Our study aimed to determine the reliability of the RBT in patients with myopia higher than 6 D, its correlation level with the GAT, and the influence of CCT, AXL, and ACD on the results for each measurement method. Chui et al. reported no significant difference in measurements made from the central and temporal/peripheral cornea depending on CCT and there was no correlation between RBT measurements and CCT values [24]. In our study, in eyes having myopia of 6 dioptry or over the good level of clinical agreement that has been determined with the GAT was independent of the RBT’s axial lengths.

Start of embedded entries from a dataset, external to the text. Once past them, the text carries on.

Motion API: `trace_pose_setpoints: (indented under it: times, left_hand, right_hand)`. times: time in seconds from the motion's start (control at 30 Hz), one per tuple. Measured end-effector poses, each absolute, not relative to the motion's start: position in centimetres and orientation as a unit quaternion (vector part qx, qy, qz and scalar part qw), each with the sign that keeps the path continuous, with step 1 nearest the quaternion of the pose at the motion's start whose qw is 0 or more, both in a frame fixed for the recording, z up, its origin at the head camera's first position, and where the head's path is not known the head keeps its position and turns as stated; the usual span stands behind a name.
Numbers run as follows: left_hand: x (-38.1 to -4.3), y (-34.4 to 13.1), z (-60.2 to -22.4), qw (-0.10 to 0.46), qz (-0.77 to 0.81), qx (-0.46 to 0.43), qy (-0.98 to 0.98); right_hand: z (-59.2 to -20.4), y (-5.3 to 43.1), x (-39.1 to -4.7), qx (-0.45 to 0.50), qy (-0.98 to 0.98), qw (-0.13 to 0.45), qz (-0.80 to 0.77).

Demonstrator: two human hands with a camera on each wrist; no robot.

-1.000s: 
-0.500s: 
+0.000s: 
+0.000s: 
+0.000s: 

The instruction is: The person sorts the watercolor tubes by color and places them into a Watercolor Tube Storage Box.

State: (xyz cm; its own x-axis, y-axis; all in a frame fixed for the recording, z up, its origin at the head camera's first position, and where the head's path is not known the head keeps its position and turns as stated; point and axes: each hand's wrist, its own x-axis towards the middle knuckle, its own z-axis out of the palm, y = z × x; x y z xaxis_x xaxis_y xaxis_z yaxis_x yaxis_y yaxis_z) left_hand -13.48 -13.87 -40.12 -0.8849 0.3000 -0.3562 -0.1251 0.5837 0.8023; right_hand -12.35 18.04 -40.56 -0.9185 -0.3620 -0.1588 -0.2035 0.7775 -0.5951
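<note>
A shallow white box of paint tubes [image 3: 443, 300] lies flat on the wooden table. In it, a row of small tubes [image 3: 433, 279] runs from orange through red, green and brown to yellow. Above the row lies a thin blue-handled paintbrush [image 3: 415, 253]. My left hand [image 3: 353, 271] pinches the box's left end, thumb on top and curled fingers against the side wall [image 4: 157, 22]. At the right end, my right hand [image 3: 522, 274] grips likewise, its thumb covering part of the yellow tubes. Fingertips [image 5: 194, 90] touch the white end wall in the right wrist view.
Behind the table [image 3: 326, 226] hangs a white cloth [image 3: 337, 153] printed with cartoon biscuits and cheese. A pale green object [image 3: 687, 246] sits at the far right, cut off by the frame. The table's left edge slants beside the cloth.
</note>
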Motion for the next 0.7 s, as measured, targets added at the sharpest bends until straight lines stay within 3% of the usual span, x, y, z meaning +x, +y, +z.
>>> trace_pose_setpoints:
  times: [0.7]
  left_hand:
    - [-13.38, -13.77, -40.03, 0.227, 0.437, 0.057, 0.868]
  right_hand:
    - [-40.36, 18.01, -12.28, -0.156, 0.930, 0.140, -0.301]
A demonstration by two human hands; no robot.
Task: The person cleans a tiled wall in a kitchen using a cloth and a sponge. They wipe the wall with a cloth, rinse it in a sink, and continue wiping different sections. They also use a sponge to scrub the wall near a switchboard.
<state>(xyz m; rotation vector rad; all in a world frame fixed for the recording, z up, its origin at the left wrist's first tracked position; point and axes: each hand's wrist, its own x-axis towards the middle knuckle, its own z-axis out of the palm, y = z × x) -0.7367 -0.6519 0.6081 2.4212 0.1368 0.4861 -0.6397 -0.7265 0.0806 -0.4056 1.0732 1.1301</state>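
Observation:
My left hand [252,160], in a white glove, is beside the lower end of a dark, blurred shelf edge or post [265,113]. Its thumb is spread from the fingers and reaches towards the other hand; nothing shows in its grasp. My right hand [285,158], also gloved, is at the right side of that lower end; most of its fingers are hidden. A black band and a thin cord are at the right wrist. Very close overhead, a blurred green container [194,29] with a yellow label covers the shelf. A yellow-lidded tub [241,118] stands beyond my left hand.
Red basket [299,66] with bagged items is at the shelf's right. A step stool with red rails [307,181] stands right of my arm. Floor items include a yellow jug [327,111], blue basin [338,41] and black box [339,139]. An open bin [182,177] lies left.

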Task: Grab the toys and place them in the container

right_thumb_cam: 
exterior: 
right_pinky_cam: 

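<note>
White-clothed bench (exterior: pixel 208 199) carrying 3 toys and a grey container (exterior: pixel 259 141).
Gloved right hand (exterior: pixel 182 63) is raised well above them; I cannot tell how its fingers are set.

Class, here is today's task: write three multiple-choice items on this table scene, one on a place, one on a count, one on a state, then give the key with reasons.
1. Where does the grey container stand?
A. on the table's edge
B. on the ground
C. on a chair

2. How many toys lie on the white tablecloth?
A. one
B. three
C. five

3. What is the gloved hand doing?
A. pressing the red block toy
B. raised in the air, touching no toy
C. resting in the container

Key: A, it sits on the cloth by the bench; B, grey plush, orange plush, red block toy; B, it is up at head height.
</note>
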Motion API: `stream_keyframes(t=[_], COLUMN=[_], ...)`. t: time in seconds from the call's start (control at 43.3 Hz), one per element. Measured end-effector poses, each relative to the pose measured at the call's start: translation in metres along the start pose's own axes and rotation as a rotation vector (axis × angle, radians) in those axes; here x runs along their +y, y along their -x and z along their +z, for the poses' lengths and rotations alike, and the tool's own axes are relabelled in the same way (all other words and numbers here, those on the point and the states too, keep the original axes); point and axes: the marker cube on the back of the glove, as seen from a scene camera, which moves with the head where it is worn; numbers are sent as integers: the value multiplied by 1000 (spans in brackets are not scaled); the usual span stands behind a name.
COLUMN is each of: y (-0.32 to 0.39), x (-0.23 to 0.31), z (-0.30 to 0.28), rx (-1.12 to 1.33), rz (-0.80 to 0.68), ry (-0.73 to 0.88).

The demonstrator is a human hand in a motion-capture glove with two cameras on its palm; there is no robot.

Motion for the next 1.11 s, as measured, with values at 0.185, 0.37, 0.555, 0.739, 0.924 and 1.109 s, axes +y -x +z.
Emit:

In our study, in accordance with the literature, the RBT measurements were affected by CCT and every 10 μm change in CCT level caused a 0.57 mmHg change in the intraocular pressure obtained with RBT () [25, 26]. In addition to the influence of CCT on IOP measurements obtained with the RBT, this tonometer has been shown not to be significantly correlated with ACD, AXL, keratometry, and refractive values.

Limitations of this study were the relatively small number of eyes for IOP analysis and did not measure the hysteresis of the participant corneas.

To the best of our knowledge, comparative studies on the measurement of IOP with RBT in high myopic eyes are limited. Avitabile et al. in their study evaluated the refractive errors on IOP measurements with Icare and Goldmann applanation tonometry [14]. Although they did not classify the level of the myopia, they reported that in myopic eyes, the RT-GAT difference is correlated with the refraction, but not with the CCT. In controversy of this finding, we did not obtain a correlation with refraction and RT-GAT difference in high myopic eyes.

In our study, there was no significant difference between average IOP values obtained with the RBT and the GAT in high myopic eyes. It was also determined that the RBT measurements were affected by CCT and there was a clinically acceptable correlation between the two devices as determined by linear regression analysis and Bland-Altman analysis. We suggest that the RBT can be used in IOP measurement by being combined with pachymeter measurements in high myopia patients. Studies involving more patients or intraocular manometric measurements are needed to determine the reliability of the RBT in high myopic patients.

Conflict of Interests

The authors report no conflict of interests and no financial support. The authors alone are responsible for the content and writing of the paper.

Acknowledgment

This study was presented in part at the 46th Annual Meeting of Turkish Ophthalmology Society and held in Antalya-Turkey, October 17–21, 2012.